“No quedan días de verano, el viento se los llevó”… decía una canción de Amaral. Mientras disfrutamos de los últimos coletazos del verano y luchamos contra el síndrome posvacacional, la nostalgia va dando paso a los nuevos comienzos. También a una nueva forma de estar en el mundo, en los espacios y con las personas.
La calma y la desconexión de los días de verano, son siempre necesarios (y más en este agitado y desconcertante año), para la reconexión con el entorno y con nosotros mismos. Algunos hemos pasado las vacaciones entre el movimiento y la quietud. Rodeados de naturaleza, familia, amigos y libros repletos de historias, reales e inventadas.
Para muchos, el que prometía ser “el mejor verano de nuestras vidas” en los titulares de los periódicos, ha resultado ser un verano de disfrutar de las cosas sencillas. Lejos de viajar a lugares remotos y exóticos, la mayoría hemos decidido volver a nuestras raíces o lugares de referencia. Aquellos en los que nos sentimos a gusto, seguros, que significan algo para nosotros o en los que hemos pasado buenos momentos. Volver al pueblo, a las playas a las que íbamos de pequeños, a reencontrarnos con los lugares, las personas, los sabores y los olores de nuestra infancia. Disfrutar del momento presente, del aquí y el ahora.
Azul. Mediterráneo. Sal. Brasas. Calor. Luz. Arroces. Helados. Horchatas. Arena. Sol. Chiringuito. Viento. Sombrillas voladoras. Estrellas fugaces. El color de las buganvillas. El olor del jazmín. Las noches cálidas de verano… Se han convertido este verano en pequeños deseos hechos realidad. Pero también ha sido un verano inestable, de tiempo y humor cambiante, de nubes negras y tormentas.
Una tarde, sentada frente a un mar en calma, leía una historia de tormentas de arena en el lejano Texas. De pronto, una corriente de aire caliente me recorrió la espalda. Sin apenas darnos cuenta, un viento huracanado empezó a soplar, destruyendo aquella quietud de días soleados. El aire arrancó de cuajo sillas, sombrillas y sombreros. Quedamos expuestos a la intemperie, sin más remedio que buscar el equilibrio en nuestras propias piernas. Enterrando los pies en la arena con firmeza, como queriendo estar mas unidos a la tierra que nunca. Conseguimos sostenernos, pero el viento despeinó nuestro pelo y nos enredó la cabeza.
“Reventón térmico”, llaman los expertos a este fenómeno meteorológico. Dicen que es difícil de pronosticar, aunque suele ocurrir cuando las temperaturas son inusualmente altas y el cielo se llena de nubes. El agua de lluvia se condensa y en su lugar, el viento trae una tormenta de arena procedente del desierto de África. Parece que va a ocurrir cada vez más a menudo, debido al cambio climático.

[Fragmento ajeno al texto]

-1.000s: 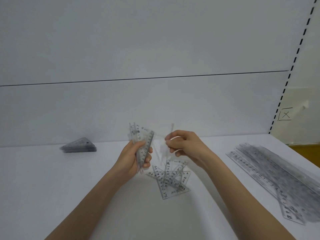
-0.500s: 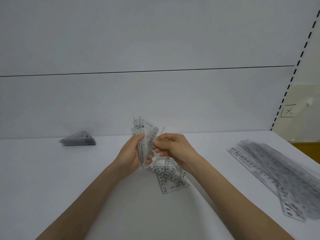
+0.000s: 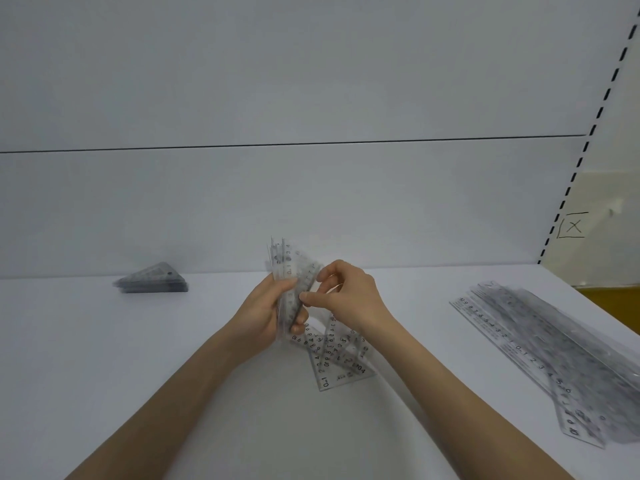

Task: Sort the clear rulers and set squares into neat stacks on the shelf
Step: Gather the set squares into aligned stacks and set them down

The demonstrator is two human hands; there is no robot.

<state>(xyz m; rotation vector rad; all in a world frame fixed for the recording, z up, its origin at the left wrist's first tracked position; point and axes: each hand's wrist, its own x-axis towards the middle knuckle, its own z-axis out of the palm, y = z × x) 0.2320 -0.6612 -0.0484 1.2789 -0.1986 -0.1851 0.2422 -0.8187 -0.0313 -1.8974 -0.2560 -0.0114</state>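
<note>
The left hand (image 3: 263,313) holds a bundle of set squares (image 3: 289,271) upright just above the loose pile (image 3: 339,358) on the shelf (image 3: 104,375), its fingers (image 3: 298,328) curled round the bundle. The right hand (image 3: 349,296) pinches the bundle's near edge, apparently squaring a piece into it.

The risk is slippage. Clear, slick plastic pieces can fan apart or slide out of the grip if the pinch pushes unevenly, dropping back onto the loose pile and scattering it. A piece added in the wrong orientation would also spoil the neat stack.

Counts:
- **Hands:** two.
- **Held bundle:** one, of several pieces too overlapped to number.
- **Loose pile:** one, of perhaps three or four set squares.
- **Finished stack of set squares (image 3: 152,284):** one, well left of the loose pile.
- **Rulers (image 3: 554,348):** one long spread, well right of the loose pile.
</note>
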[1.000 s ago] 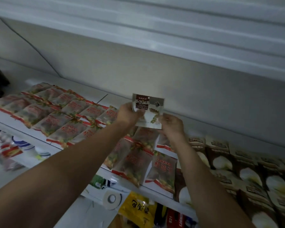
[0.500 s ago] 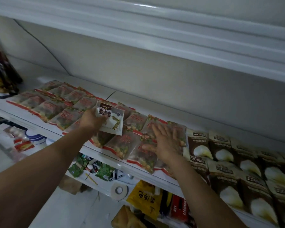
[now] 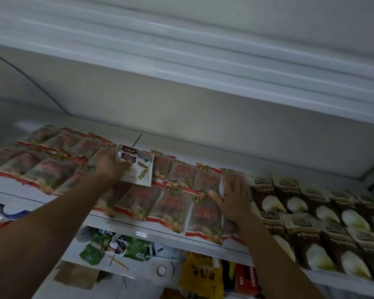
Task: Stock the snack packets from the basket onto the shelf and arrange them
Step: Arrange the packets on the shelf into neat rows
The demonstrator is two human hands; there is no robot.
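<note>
My left hand [image 3: 112,167] grips a white snack packet [image 3: 138,169] with a dark brown label, holding it just above the rows of red-edged clear snack packets [image 3: 173,203] that lie flat on the white shelf [image 3: 164,233]. My right hand [image 3: 233,199] lies flat with straight fingers on the rightmost red-edged packets, beside the brown packets. The basket is not in view.
Brown and white packets [image 3: 311,221] fill the shelf's right part. A white upper shelf [image 3: 203,67] hangs overhead. On the lower shelf lie green packets [image 3: 95,247], a tape roll [image 3: 161,270], a yellow bag [image 3: 200,275] and a red box [image 3: 245,279].
My left hand carried the white packet down and left, away from my right hand. My right hand let go of it and came down flat onto the red-edged packets, sliding right.
</note>
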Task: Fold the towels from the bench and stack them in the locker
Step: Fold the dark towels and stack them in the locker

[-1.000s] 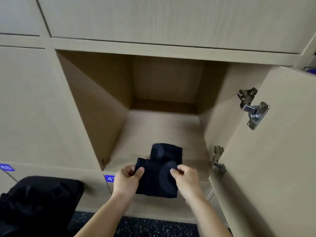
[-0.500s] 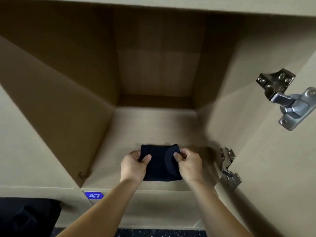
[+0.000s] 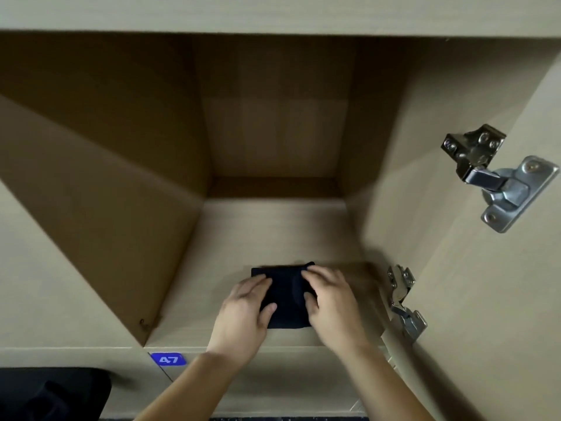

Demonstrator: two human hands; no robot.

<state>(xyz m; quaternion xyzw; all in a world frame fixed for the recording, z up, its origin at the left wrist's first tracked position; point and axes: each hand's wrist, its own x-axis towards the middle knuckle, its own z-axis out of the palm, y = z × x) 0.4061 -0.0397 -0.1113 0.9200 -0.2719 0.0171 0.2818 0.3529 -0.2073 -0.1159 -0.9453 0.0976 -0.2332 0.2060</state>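
Soft light enters from the front, so the locker's floor is pale while its left wall and back sink into brown shadow. The upper hinge glints. Wide-angle distortion bends the edges, and everything looks slightly blurred.

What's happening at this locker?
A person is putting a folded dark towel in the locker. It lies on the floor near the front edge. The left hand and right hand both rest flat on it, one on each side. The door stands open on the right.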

Cada vez me gusta más ese viento que surge de entre dos mares: el atlántico y el mediterráneo. Uno más salvaje y otro más calmado. Será porque soy elemento de aire, o porque nos hace plantarle cara a la adversidad, a veces con firmeza. Otras nos remueve por dentro y nos da alas para volar. Parece que este momento de inestabilidad colectiva, se nos presenta como una buena oportunidad para buscar el equilibrio, como individuos y como sociedad.
Sigamos recordando aquellos días de verano, como lo que fueron. Dejemos que la luz tenue del sol de septiembre siga iluminándonos la piel. Pero también que el aire despeine nuestro pelo y nos enrede las cabezas.
El viento, lejos de ser un enemigo molesto, no sólo se lleva los días de verano y lo que ya no nos pertenece. También nos trae nuevos aires, miradas y cambios, tan necesarios para seguir transformando el mundo.
Sigamos recordando aquellos días de verano, como lo que fueron. Dejemos que la luz tenue del sol de septiembre siga iluminándonos la piel. Pero también que el aire despeine nuestro pelo y nos enrede las cabezas.